The building is located on the north side of Buffalo Street, roughly a quarter-mile (500 m) east of where it forks south from U.S. Route 20, of which it was once part. Alexander Central School is just across the street; the other buildings in the area are residential. The land slopes down towards Tonawanda Creek to the east.

Tall mature trees along Buffalo Street provide shade. A narrow walk in the middle of the lawn goes the depth of the setback, equivalent to the distance to the rear wall of neighboring houses. In the rear, on Church Street, is a large parking lot for town officials and employees.

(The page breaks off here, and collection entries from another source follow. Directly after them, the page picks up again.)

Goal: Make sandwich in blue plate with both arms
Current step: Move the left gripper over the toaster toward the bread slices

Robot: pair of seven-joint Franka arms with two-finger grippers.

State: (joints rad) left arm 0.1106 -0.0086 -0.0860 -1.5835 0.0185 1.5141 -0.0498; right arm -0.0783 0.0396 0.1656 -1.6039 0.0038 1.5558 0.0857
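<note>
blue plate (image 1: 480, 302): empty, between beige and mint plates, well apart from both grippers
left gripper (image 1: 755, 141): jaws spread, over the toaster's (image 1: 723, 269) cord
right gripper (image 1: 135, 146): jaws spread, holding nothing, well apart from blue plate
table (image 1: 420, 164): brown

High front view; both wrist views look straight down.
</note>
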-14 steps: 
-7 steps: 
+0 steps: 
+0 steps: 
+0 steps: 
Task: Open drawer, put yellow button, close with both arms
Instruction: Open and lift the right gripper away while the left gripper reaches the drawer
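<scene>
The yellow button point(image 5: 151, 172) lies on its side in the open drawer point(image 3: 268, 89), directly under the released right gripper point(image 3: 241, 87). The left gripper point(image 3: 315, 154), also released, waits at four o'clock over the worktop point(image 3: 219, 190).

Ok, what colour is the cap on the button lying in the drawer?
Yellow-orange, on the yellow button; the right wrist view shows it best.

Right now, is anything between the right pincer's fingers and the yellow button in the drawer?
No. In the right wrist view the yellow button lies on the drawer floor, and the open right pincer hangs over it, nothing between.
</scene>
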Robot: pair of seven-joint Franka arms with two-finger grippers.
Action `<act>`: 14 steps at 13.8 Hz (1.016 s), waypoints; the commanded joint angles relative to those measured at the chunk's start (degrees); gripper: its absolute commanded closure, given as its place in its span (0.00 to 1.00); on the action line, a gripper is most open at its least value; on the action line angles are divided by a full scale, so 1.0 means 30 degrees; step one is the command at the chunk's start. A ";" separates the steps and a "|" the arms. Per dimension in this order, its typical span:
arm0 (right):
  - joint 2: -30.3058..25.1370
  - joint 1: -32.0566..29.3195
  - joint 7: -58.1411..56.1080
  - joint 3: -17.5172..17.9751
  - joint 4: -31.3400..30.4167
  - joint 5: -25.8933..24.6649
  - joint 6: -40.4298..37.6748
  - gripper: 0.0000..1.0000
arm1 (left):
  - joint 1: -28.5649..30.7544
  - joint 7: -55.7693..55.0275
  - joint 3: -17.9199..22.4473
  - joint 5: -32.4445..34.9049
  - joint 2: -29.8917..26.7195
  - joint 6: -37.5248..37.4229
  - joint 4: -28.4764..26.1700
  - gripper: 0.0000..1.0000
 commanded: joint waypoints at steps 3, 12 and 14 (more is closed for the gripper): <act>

The building itself is a three-story five-by-four-bay structure faced in cobblestones 4–7 in wide on the front set amid mortar. There are three rows of cobblestones per limestone quoin on the front and four per quoin on the end walls, where the stones are 2–2.5 in wide. The windowsills, lintels and water table are also of limestone.

Atop the building is a hip roof. A balustrade surrounds the cupola, with a rounded roof and overhanging cornice. At the northeast corner a single brick chimney pierces the roof. A fire escape is on the north wall near a one-story wood frame addition, and a concrete block garage projects from the west wall.

Stone steps rise to the original main entrance in the center of the south facade (the town uses the rear of the building as the main entrance, and gives its address as 3350 Church Street). The paneled front door is slightly recessed. It is flanked by round smooth Doric columns and sidelights. A transom above has been filled in with wood and the words "Town Hall" written on it.

The door opens onto a central hallway with large meeting rooms used by both town and village on either side. The second story is given over almost completely to another large meeting room and the third floor used as a museum. Some original finishings, such as plaster ceilings, high wooden wainscoting and deep window frames, remain from its early 20th century use as a public school.

==History==

In 1811 the first local library in the recently settled community of Alexander was established. A literary society that formed around it 17 years later, in 1828, began to seriously discuss starting a school focused on the classics, since they believed the local children didn't receive a broad enough education in the public schools. The $7,000 ($ in contemporary dollars) cost was raised by subscription. A thousand of those dollars were contributed by State Senator Henry Hawkins, one of the leading businessmen of Alexander at the time.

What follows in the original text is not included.